A long time ago, Keith had one of those “try-out” visits that churches offer preachers. I’ve often wondered whether these things would go better if the church considered itself being “tried out” that weekend as well, but that’s another blog for another time.
We had lunch and spent the afternoon with a couple who would probably have been considered “pillars” of the church, primarily because they were better educated, had more money, and could quote more scriptures.
The church sat smack dab in the middle of farm country amid acres of melons, corn, peas, and tobacco. Most of the members lived in old frame farmhouses and had dropped out of or barely completed high school. A remark was made about the church members that gave me pause, but I was very young, wrestling with a two year old and an infant so I didn’t trust myself to have good judgment on the matter or even to have heard it well enough to comment on, so I let it pass.
I shouldn’t have. We hadn’t been there six months before the same woman told me I needed to meet the “cream of the crop” in the county. She proceeded to take me to a gathering of what she considered such women.
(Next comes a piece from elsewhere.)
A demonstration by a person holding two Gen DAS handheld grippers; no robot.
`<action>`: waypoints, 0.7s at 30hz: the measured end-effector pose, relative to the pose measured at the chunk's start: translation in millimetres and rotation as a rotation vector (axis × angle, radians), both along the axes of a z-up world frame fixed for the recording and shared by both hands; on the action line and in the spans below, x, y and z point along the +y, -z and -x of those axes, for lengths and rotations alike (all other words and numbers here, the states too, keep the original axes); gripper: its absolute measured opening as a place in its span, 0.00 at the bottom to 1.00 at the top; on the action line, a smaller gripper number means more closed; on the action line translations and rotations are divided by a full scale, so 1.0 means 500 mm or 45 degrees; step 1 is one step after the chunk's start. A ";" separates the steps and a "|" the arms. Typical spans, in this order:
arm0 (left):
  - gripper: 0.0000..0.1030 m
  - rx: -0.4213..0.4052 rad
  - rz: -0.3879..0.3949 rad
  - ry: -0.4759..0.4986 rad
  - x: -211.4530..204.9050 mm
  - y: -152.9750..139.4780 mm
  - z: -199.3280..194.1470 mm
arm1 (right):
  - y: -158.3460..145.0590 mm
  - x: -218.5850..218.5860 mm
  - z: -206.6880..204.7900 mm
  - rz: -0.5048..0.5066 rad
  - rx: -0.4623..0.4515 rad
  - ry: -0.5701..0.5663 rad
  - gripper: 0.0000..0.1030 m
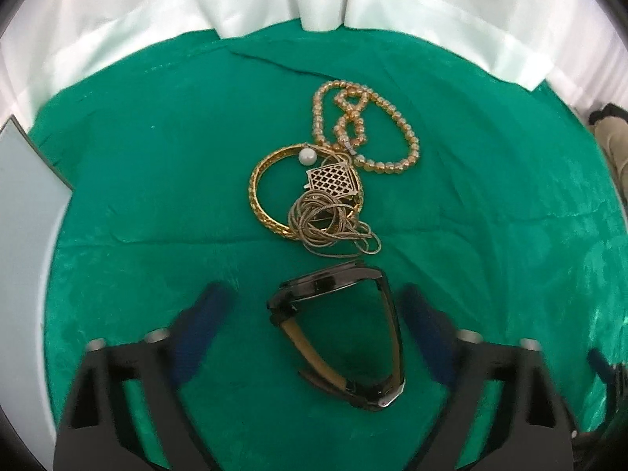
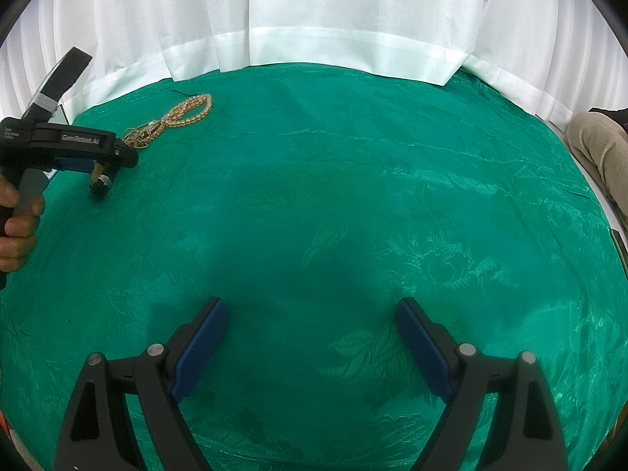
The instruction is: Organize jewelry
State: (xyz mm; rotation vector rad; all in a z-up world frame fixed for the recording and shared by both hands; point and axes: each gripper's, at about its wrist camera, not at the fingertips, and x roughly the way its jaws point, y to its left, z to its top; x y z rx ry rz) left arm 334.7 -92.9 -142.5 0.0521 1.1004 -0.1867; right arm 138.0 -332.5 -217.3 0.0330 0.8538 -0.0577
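A dark wristwatch (image 1: 337, 329) with a tan-lined strap lies on its side on the green cloth (image 1: 157, 196), between the open fingers of my left gripper (image 1: 314, 306). Beyond it lie a tangled thin chain (image 1: 333, 223) with a lattice pendant (image 1: 331, 182), a gold bangle (image 1: 263, 200), a pearl (image 1: 307, 156) and a gold bead necklace (image 1: 365, 129). My right gripper (image 2: 312, 314) is open and empty over bare cloth. In the right wrist view the left gripper (image 2: 98, 149) is at far left over the watch (image 2: 101, 184), with the bead necklace (image 2: 188, 112) behind.
White curtains (image 2: 314, 19) hang behind the table's far edge. A pale flat panel (image 1: 27, 196) stands at the left edge. A person's tan-trousered leg (image 2: 600, 149) is at the right. A hand (image 2: 19, 219) holds the left gripper's handle.
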 end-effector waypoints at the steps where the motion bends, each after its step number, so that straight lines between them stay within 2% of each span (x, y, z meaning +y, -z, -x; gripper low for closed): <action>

Having grown up with parents who told me that the best people in the world were those who sat on the pew next to you on Sunday mornings, I was shocked to see who this Christian considered “elite.”
As we ate our finger sandwiches and mingled, I discovered that they all had money, judging from their dress and jewelry, and later the vehicles they left in. Most were professionals or married to one. Some of the others were farmers all right, but not hardscrabble farmers or sharecroppers. These farmers owned large farms or ranches, big business enterprises, or had inherited both the farms and the money from generations past. And notice this—she and I were the only Christians there.
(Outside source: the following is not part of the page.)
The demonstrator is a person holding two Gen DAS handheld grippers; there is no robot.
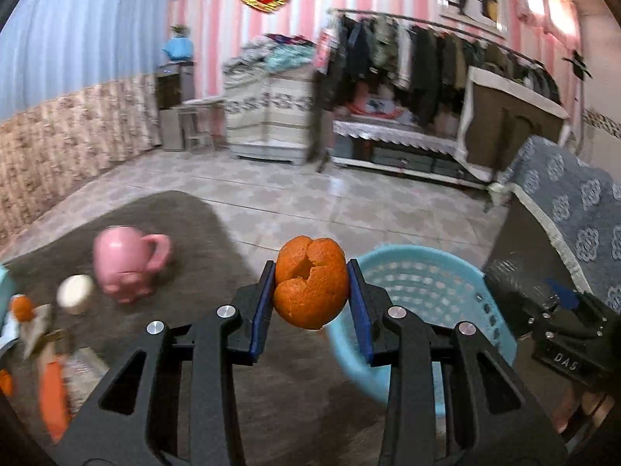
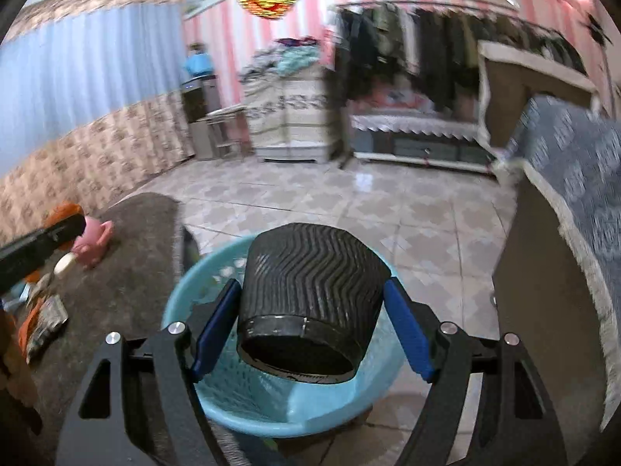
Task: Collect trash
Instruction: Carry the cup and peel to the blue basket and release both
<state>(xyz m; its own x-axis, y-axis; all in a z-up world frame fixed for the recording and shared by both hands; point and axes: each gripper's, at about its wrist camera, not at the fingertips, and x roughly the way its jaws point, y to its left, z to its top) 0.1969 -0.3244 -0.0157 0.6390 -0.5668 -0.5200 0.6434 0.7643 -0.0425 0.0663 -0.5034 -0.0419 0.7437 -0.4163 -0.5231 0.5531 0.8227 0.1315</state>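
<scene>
Clearly, the left hand-held gripper pinches a hollow orange peel and the right hand-held gripper clamps a ribbed black paper cup, both poised over the pale blue plastic basket just beyond, probably for dropping trash in.

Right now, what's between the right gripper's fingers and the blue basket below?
A black ribbed cup, clamped in the right gripper, hangs over the blue basket; nothing else shows between. Right wrist view.
</scene>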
Now consider David’s statement in Psalm 16:3. As for the saints in the land, they are the excellent ones, in whom is all my delight. David took delight in the saints in Israel, their social class notwithstanding.
Where do I find “social class” in that verse? The word translated “excellent” in the psalm is translated “nobles” in 2 Chron 23:20 (KJV), and they are grouped with high ranking military officers and governors. In Judges 5:15 it is translated “lordly.” Jer 25:34 calls them “principals of the flock” and Psalm 136:18 says they are “famous.” Just to make sure you know who we are talking about, Nehemiah complains in 3:5 that those “nobles” were too good to work like the common folk. Now do you know who we’re talking about?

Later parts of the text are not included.